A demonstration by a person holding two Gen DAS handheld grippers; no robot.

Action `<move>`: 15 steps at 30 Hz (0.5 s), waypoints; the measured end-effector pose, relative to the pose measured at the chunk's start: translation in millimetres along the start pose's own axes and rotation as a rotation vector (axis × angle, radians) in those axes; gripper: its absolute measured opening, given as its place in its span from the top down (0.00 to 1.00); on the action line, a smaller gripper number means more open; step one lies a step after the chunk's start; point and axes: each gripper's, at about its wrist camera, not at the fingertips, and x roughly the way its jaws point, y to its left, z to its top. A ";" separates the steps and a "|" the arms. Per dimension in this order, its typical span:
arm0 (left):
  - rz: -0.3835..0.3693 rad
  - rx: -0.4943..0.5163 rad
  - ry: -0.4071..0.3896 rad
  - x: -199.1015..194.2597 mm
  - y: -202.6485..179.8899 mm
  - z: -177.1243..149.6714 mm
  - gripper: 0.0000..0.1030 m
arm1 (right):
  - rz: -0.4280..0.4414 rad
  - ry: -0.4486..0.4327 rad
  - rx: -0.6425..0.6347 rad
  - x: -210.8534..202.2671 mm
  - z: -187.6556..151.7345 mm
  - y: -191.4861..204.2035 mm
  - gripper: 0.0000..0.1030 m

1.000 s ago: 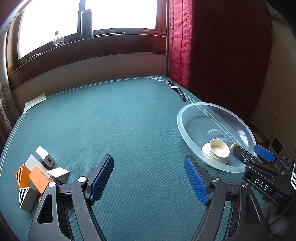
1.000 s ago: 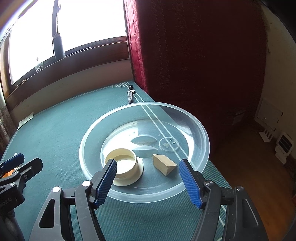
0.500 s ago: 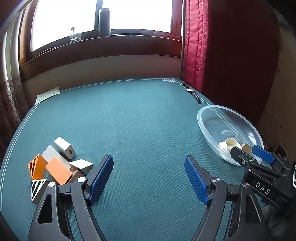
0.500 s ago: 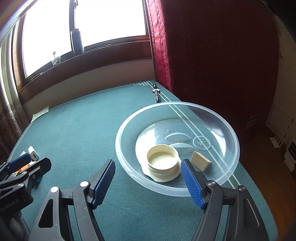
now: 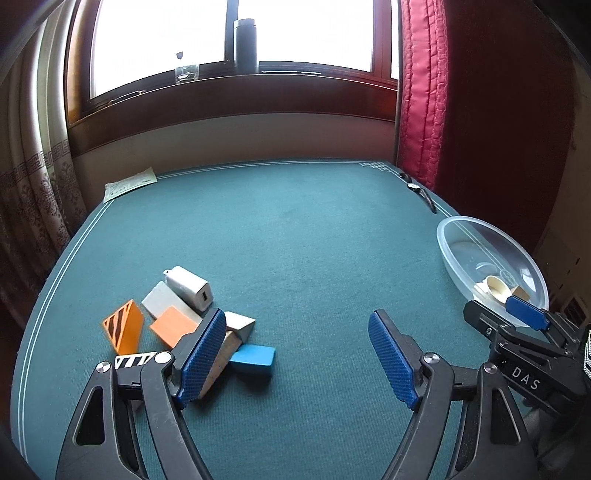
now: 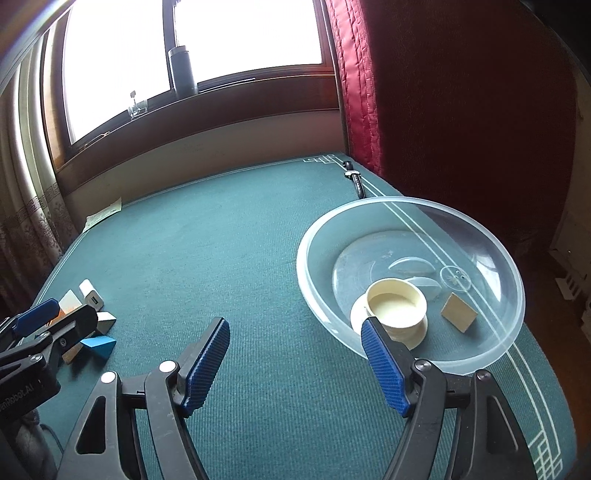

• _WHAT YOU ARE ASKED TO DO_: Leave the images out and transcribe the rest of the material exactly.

• _RESULT FOR THIS EXERCISE_:
A demonstration by a person holding two Gen DAS handheld grippers; no robot.

Action `<move>`: 15 steps at 30 Hz (0.5 s), waypoints; the measured end-effector pose, relative to the pose measured at the chunk's start: translation in millimetres along the start pose's own axes and rotation as a rotation vector (axis × angle, radians) in those axes; gripper: its absolute measured opening, given as its place in its span from the top down (0.00 to 1.00); on the action line, a smaller gripper number means more open; step one lies a step after the chunk's start; point and axes: each gripper's, at about its wrist camera, not at the fingertips, and x roughly the way its jaws point, y to its left, z to its top. A ";" separates the steps and a "|" the arms. Per dimension in this order, its typical span:
arm0 (left):
  - rz: -0.3835..0.3693 rad
  - rx: -0.4943..0.5163 rad
  - ry: -0.4071..0.3896 rad
  - x: -199.1015..194.2597 mm
  - y: -202.6485..179.8899 mm
  - z: -177.1243..149.6714 mm
  - gripper: 0.0000..0.1030 m
arm1 (right):
  - rz: -0.4280..0.4414 rad
  - ry: -0.4486..0.4327 rad
  - rx: -0.6425..0.6347 rad
  - x: -210.8534..202.2671 mm
  - z: -187.6556..151.7345 mm
  - y: -191.4861..204.2035 mm
  - gripper: 0.0000..0.1030 m

1.000 s ago: 
1.000 s ago: 
0.500 s ago: 
0.500 s ago: 
now: 
now: 

Nothing remains to be written for this exercise.